Crop production losses resulting from the country’s over-reliance on rain-fed agriculture dominated by maize growing, continues to affect economic growth, an agriculture expert has said.

In a written assessment, agriculture expert Tamani-Nkhono Mvula said with 99 percent of smallholder farmers growing maize and relying on a single rain-fed season, weather shocks are further worsening poverty among many Malawians.

He said with maize output suffering from low productivity due to high risk of climatic shocks and less diversification, Malawi  is at the mercy of weather-related shocks.

Said Nkhono-Mvula: “The fact that Malawi is losing a lot due to weather-related shocks and Malawi agriculture is vulnerable as it is dependent on weather as opposed to the fact that if it was dependent both on rain-fed and irrigation, much of these challenges could have been avoided.

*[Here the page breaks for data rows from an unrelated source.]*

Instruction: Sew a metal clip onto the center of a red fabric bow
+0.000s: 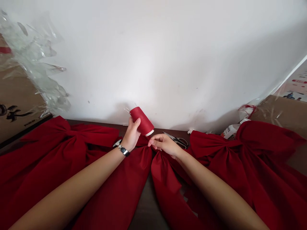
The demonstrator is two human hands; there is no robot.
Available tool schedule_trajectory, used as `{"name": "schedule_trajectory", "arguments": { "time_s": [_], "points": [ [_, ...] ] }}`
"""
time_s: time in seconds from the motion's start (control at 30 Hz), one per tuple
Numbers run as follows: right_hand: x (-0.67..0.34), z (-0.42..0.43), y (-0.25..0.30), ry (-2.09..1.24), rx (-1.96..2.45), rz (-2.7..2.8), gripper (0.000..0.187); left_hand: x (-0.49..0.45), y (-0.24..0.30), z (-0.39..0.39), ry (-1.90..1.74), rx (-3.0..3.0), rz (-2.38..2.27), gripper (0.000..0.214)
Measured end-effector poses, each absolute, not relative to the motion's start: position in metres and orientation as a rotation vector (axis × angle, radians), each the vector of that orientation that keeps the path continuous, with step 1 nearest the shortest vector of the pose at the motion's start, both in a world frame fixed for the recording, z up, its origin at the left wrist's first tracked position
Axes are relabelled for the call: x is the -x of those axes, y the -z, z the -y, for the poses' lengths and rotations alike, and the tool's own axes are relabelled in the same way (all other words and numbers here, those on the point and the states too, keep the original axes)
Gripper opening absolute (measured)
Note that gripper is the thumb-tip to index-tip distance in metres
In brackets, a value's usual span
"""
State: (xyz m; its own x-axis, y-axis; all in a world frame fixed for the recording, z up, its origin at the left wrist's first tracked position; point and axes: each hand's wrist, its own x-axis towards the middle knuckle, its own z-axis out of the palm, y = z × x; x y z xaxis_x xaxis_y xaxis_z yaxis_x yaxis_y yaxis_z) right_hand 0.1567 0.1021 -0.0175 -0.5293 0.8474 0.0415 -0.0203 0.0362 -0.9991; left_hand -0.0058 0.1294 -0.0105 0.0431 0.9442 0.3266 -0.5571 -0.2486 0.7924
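Observation:
In the middle of the head view my left hand [131, 134] is closed round a spool of red thread [142, 120], held tilted above the cloth. Several thin needles [127, 110] stick out at the spool's upper end. Just below its white base, my right hand [164, 144] is pinched, fingertips together; thread or cloth between them is too small to make out. Under both hands lies a red fabric bow [134, 172], its gathered middle partly hidden by the right hand and its two tails hanging toward me. Behind the right hand rest scissors [179, 141].
Another red bow [69, 132] lies at left, and one more red bow [230, 143] at right. A white wall [153, 64] rises behind the dark table. Cardboard boxes stand at left [19, 95] and right [285, 111], with clear plastic [38, 54] over the left one.

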Motion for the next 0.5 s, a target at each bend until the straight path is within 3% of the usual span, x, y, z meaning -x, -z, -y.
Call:
{"name": "schedule_trajectory", "arguments": {
  "time_s": [0.5],
  "points": [
    [-0.174,-0.106,-0.005,-1.390,0.822,1.809,0.044,0.041,-0.061,-0.135,-1.720,-0.787,-0.442,0.027]
  ]
}}
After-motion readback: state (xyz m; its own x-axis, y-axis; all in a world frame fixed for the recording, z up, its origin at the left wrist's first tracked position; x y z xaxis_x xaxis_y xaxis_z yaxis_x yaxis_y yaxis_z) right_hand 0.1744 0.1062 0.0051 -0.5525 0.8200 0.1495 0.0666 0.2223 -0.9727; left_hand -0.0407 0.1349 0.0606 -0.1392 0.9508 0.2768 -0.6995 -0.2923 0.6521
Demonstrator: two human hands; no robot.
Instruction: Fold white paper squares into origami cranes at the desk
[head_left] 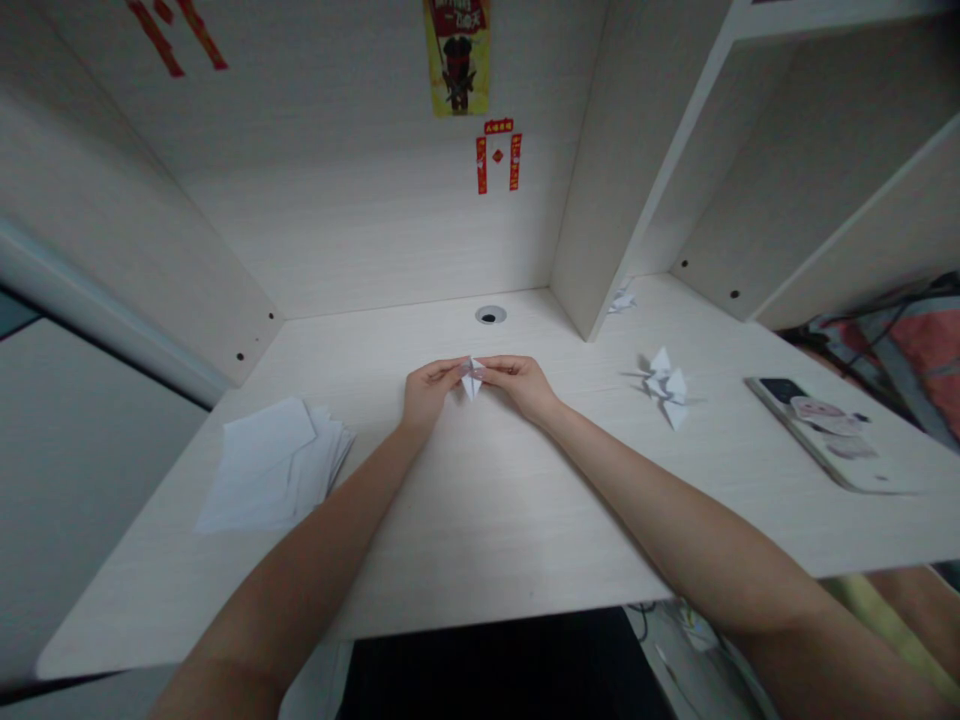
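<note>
Big pale wooden desk (480, 520) takes up most of the view. On its left side sits a loose stack of white paper sheets (274, 465); on the right lies a phone (829, 430), with finished paper cranes (664, 385) between it and the hands. Dead center, the left hand (429, 392) and right hand (521, 385) both pinch a tiny folded paper piece (472, 378) between their fingertips, just above the desktop.

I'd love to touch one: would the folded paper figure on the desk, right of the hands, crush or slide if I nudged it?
The folded paper figure is probably light, thin paper like the loose sheets, so a nudge would likely slide it over the smooth desk. Its thin points stick out; a firm pinch could bend them.
</note>
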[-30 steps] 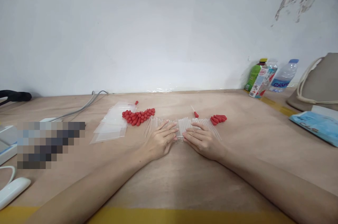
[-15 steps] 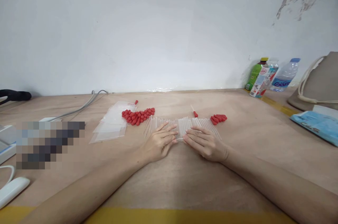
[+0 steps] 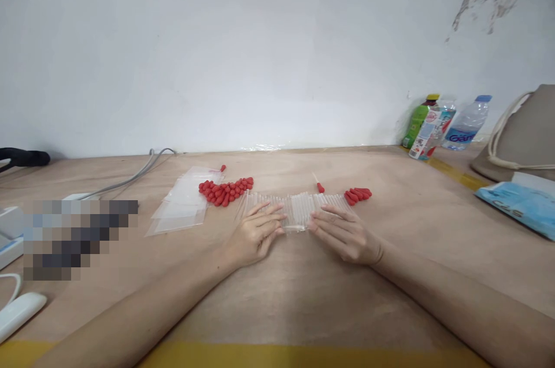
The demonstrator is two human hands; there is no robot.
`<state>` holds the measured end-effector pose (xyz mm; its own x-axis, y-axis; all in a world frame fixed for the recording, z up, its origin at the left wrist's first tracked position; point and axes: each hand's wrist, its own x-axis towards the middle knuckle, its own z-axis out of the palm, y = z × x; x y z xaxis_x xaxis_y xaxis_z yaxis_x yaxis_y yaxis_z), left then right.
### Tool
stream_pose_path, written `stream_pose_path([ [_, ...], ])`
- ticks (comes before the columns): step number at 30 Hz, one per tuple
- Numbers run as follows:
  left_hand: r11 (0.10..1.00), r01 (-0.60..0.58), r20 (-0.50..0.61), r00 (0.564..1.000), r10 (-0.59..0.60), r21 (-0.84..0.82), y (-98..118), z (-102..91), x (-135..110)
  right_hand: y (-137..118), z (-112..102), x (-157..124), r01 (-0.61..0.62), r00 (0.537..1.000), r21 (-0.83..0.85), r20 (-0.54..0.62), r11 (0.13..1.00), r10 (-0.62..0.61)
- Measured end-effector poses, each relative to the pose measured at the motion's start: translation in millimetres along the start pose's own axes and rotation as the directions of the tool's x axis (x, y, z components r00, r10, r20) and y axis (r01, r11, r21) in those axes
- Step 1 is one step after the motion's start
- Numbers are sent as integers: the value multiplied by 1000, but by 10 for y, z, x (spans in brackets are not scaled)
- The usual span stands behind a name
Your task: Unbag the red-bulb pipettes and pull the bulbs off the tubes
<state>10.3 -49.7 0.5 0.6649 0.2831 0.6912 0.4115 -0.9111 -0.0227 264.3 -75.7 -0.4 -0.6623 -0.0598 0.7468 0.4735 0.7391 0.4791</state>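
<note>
A row of clear glass dropper tubes [image 3: 299, 210] lies side by side on the table. My left hand [image 3: 258, 235] rests over the row's left part, fingers stretched out and touching the tubes. Over the right part lies my right hand [image 3: 344, 234], also with fingers extended flat on them. Red rubber dropper bulbs [image 3: 224, 191] are heaped behind my left hand, and a smaller pile of red bulbs [image 3: 358, 195] sits beyond my right hand. One dropper with a red bulb fitted [image 3: 319, 187] lies just behind the row. Parts of the tubes are hidden under both hands.
Clear plastic bags [image 3: 177, 206] lie at left, with a single red bulb [image 3: 223, 168] by their far edge. A grey cable [image 3: 130, 179] runs along the left. Bottles [image 3: 468, 125], a blue packet [image 3: 515, 203] and a grey bag [image 3: 524, 131] stand or lie at right.
My hands have moved a little apart, the left one leftward and the right one rightward. More of the tubes now shows between them.
</note>
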Motion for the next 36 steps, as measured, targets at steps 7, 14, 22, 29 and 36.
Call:
stream_pose_path([
  [7, 834, 536, -289, 826, -485, 132, -513, -205, -96, 471, -165, -317, -694, 706, -289, -96, 659, 701],
  [14, 815, 546, -151, 838, -525, 197, -588, -105, -185, 795, -198, -581, -969, 242, -63, -11, 241, 970],
  [22, 821, 537, -57, 842, -537, 195, -384, -102, -114, 897, -193, -710, -998, -29, -66, 96, -22, 995],
  [29, 797, 590, -55, 807, -589, 126, -342, -128, -87, 859, -174, -678, -1000, -23, -12, 199, -21, 980],
  [36, 750, 649, -36, 759, -650, 127, -400, -130, -90, 916, -112, -838, -996, -27, -92, 273, -2, 962],
])
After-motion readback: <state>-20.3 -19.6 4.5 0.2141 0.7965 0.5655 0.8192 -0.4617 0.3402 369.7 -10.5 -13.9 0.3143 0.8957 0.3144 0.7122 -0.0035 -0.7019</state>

“The further challenge is that such shocks are exacerbating poverty among most Malawians as it is the poor who are mostly affected, and in the end, use survival and coping strategies that entrench their poverty status.”

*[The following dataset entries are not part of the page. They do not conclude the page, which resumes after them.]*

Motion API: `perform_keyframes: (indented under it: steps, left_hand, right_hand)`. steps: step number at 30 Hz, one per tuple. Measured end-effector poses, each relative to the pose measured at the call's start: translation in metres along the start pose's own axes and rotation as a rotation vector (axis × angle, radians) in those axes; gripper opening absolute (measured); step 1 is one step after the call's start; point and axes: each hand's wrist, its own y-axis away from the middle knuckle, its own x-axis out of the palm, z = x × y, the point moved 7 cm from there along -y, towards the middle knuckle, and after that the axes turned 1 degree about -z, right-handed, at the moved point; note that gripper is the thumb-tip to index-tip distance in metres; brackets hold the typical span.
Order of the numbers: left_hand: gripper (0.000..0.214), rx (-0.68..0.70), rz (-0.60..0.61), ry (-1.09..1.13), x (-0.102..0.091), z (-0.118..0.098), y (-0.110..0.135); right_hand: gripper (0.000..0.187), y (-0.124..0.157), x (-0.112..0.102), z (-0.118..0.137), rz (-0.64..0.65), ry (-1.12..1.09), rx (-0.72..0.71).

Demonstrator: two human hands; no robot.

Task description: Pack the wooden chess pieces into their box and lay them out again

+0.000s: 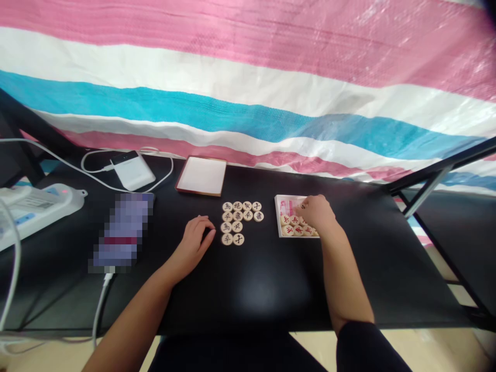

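My left hand [197, 238] rests empty on the counter [279, 279], fingers loosely curled just beside the black pieces [237, 216], which lie face up in close rows — probably so they read at a glance. Well apart from it, my right hand [312, 211] dips into the box [277, 222] by the red pieces [298, 230] — I can't tell whether it grips one — and the lid [202, 175] lies behind, likely to leave both hands room.
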Motion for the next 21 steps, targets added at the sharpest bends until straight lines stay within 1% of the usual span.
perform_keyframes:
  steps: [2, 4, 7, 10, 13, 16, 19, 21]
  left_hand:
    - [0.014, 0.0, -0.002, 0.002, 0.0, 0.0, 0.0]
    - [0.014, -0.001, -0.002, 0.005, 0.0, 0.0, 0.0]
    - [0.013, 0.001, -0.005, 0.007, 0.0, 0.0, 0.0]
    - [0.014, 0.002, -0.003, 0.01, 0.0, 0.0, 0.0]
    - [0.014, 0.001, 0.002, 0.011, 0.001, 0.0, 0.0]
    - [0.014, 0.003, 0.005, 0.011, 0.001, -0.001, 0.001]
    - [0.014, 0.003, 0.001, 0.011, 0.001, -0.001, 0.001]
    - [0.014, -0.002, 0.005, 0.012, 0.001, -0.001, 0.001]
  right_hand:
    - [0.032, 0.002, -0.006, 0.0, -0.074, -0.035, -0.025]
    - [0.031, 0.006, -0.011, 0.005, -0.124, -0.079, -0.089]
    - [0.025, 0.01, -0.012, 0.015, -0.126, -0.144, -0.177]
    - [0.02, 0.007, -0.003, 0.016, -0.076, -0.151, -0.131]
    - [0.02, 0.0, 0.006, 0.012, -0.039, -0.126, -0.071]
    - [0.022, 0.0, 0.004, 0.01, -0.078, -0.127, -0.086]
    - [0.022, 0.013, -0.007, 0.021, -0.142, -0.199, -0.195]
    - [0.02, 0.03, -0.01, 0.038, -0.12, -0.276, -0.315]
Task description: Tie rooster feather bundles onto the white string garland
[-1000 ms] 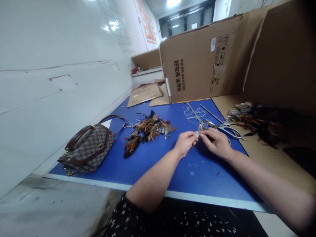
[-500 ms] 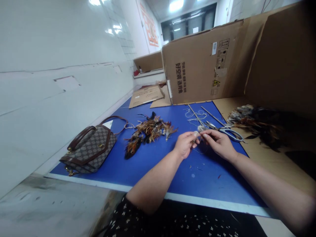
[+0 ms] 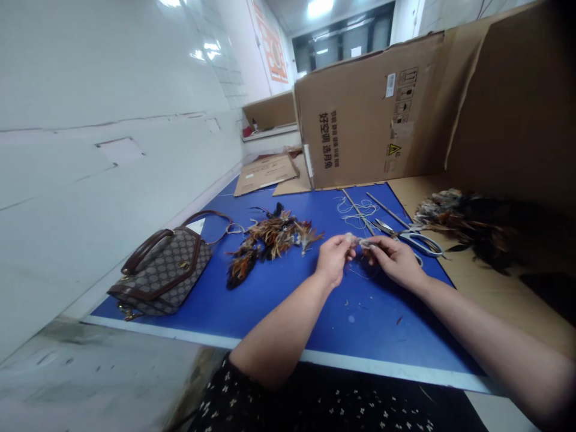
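My left hand (image 3: 333, 261) is closed in a pinch on small pale fluffy feathers (image 3: 349, 238). Close beside it, my right hand (image 3: 398, 263) pinches a feather, its greyish base between the thumb and finger and a brown part showing beneath. The fingertips of both hands nearly meet above the blue table. Behind the right hand lie scissors (image 3: 423, 243) with pale handles, partly covered by it. Thin loose string (image 3: 357, 209) and two slim sticks (image 3: 387, 209) rest just beyond the hands. A pile of brown, orange and black feathers (image 3: 274, 234) is to the left.
A patterned handbag (image 3: 166, 276) stands at the left by the wall. More feathers (image 3: 468, 225) lie on cardboard at the right. A large cardboard box (image 3: 364, 126) rises at the back, with flat cardboard (image 3: 265, 173) beside it. Small scraps dot the blue table (image 3: 288, 300).
My hands have drawn slightly apart, the left shifting a little to the left. More of the pale feathers shows between the fingertips. The things on the table stay in place.
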`<action>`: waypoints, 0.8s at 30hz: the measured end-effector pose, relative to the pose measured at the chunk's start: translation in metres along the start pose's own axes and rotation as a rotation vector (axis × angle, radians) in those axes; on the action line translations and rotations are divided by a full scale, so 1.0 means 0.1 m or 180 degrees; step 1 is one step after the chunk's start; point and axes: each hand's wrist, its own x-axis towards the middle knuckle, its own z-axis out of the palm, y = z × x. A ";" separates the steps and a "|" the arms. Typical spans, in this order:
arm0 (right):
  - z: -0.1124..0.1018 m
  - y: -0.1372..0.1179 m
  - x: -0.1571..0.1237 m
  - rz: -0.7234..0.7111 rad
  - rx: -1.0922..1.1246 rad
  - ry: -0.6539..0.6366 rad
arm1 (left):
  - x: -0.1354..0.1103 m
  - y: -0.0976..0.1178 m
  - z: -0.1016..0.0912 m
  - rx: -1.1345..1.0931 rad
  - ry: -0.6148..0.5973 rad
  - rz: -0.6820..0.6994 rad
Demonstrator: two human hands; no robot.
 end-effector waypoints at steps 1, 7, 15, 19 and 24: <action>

In his research paper titled Managing Agricultural Risks for Growth and Food Security in Malawi, Asa Giertz  highlighted that between 1980 and 2012, the country lost an average  of  $149 million (about K112 billion) due to annual losses from production risks for major crops .

Treasury figures indicate that in 2016, for instance, drought had the greatest impact on agriculture, costing $263 million (about K195 billion) while in 2015, the sector lost $68 million (about K50 billion).

Experts have been calling for increased diversification to reduce risks of income variability, crop failure while supporting farming households to build up savings and productive assets.

World Bank country economist Priscilla Kandoole said increased agricultural diversification could reduce vulnerability to shocks.

“Increasing diversification would reduce risks of income variability, crop failure while supporting farming households to build up savings and productive assets,” she said.

Agriculture remains important to the country’s economy. Although the sector contributes about 30 percent to gross domestic product (GDP), it impacts growth in the other sectors by providing key inputs for the manufacturing sector and determining most household income levels which drive demand in the service sectors.

The performance of the agriculture sector, particularly the maize sub-sector, has significant implications for the country’s food security and inflation rates, with food contributing a major proportion to the Consumer Price Index (CPI), an aggregate basket of goods and services for measuring inflation.

World Bank figures show that the country’s GDP growth decelerated from four percent in 2017 to 3.5 percent in 2018 mainly due to the fall in agriculture output.

In 2019, GDP is projected to grow by 4.5 percent, with the impact of Cyclone Idai and floods that the country hit in March this year taking its toll.

Since 2016/17, Malawi’s poverty rate has remained roughly unchanged, standing at about 50 percent of the population, a situation the multilateral bank has attributed to the country’s vulnerability to climate-related shocks which limits progress in reducing poverty.

With disasters expected to increase due to rapid population growth, urbanisation and environmental degradation, Secretary to the Treasury Cliff Chiunda, in an earlier interview, said management of fiscal impacts from disasters is its highest priority as it leads to large-scale fiscal losses.